The yield on 10-year Treasuries is expected to be 2.6% by the end of this year and 4.1% in December 2014, according to Paul Kasriel, chief economist at Northern Trust.
He also expects other investment-grade bond yields to increase, which could help underfunded pension plans.
In a presentation to the Chicago Association for Business Economics on Tuesday, Mr. Kasriel said bond yields for U.S. Treasuries will rise if the federal government slows the growth in entitlement spending. If not, he warned, markets will begin to feel its effects and yields will decline “in a couple years.”

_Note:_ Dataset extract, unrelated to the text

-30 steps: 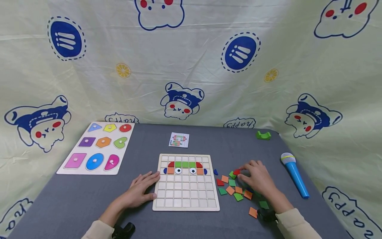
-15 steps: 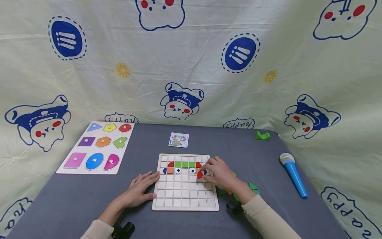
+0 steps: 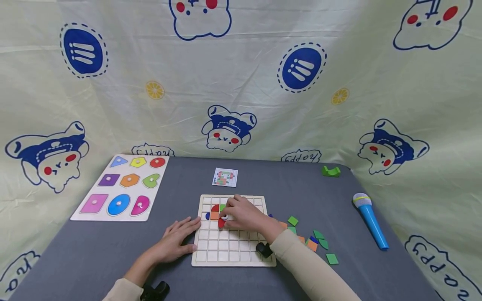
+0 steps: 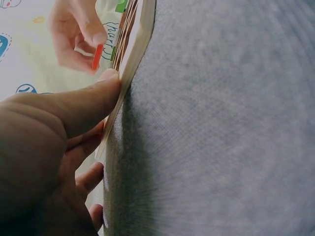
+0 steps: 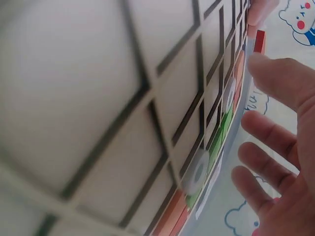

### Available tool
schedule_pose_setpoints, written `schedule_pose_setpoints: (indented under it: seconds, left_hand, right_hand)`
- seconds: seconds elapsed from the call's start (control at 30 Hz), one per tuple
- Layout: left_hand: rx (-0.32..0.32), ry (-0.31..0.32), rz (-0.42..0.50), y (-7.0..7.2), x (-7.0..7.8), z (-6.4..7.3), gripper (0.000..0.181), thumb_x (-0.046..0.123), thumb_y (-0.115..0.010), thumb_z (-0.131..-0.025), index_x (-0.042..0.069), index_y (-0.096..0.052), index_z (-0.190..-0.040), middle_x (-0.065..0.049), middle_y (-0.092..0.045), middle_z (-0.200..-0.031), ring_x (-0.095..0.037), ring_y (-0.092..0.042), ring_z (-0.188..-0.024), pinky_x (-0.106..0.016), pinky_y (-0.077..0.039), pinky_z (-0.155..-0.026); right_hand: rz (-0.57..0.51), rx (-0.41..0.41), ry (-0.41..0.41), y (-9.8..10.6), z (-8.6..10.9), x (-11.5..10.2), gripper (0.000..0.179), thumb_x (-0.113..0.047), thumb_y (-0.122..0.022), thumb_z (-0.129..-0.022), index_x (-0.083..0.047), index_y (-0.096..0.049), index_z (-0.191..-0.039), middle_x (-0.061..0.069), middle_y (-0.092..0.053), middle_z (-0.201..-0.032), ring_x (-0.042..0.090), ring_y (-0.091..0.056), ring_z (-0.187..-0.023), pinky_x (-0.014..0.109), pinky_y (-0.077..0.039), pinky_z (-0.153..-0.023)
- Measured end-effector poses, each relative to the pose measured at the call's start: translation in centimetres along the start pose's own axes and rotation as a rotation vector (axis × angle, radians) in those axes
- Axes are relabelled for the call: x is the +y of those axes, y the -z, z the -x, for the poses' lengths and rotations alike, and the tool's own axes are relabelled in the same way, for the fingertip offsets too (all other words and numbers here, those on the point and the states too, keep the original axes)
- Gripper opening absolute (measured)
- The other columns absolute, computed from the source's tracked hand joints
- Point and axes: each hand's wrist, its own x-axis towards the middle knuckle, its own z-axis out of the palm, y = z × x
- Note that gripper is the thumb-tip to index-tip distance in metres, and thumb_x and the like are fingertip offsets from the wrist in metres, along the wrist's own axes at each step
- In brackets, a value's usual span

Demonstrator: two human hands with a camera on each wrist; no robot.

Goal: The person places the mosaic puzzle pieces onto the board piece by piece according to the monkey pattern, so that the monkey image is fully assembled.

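A wooden grid board (image 3: 224, 256) lies on the grey table in the head view. My left hand (image 3: 176, 240) rests against its left edge, thumb and fingers touching the rim. Over the upper part of the board, my right hand (image 3: 245, 214) pinches a red tile (image 3: 221, 223) with a rounded side between thumb and fingertips. In the left wrist view that red tile (image 4: 97, 56) appears edge-on above the grid. Left of it an orange tile (image 3: 214, 215), a red tile (image 3: 215, 207) and a blue tile (image 3: 207, 215) sit in cells. The right hand hides much of the tile rows.
Several loose tiles, among them a green square tile (image 3: 332, 259), lie right of the board. A small picture card (image 3: 225, 177) is behind it. A shape puzzle board (image 3: 101, 190) lies left, a toy microphone (image 3: 372, 219) right. A green arched block (image 3: 331, 171) stands at the back right.
My right hand has moved left from the loose tiles to above the board, carrying the red tile. The left hand has stayed at the board's left edge.
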Motion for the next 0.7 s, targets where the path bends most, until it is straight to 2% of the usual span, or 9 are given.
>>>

Mr. Kasriel said U.S. economic growth is expected to increase faster in 2012 than last year, but not enough to keep the Federal Reserve from considering another round of quantitative easing. The Fed will keep the federal funds rate near zero for now but will not maintain that through 2014, as it has forecast. Instead, he said, the central bank will begin raising rates in the second half of 2013.
Overall, Mr. Kasriel expects a 2.3% rise in the consumer price index this year and a 2.9% increase in 2013. He expects the unemployment rate to decline to 7.8% by December and 6.8% by December 2013.
“The 2012 economy will grow faster than in 2011 and even faster in 2013, whoever is elected president this year and regardless of any fiscal policy changes,” Mr. Kasriel said. “Changes in fiscal policy have no relationship to economic activity.”
Mr. Kasriel predicted that inflation in the U.S. would be 2.25% this year unless war breaks out with Iran and oil supplies from the Persian Gulf are curtailed. “The global economy will be back in recession if there's a war with Iran,” Mr. Kasriel said.
Mr. Kasriel is retiring as chief economist at Northern Trust effective at the end of April.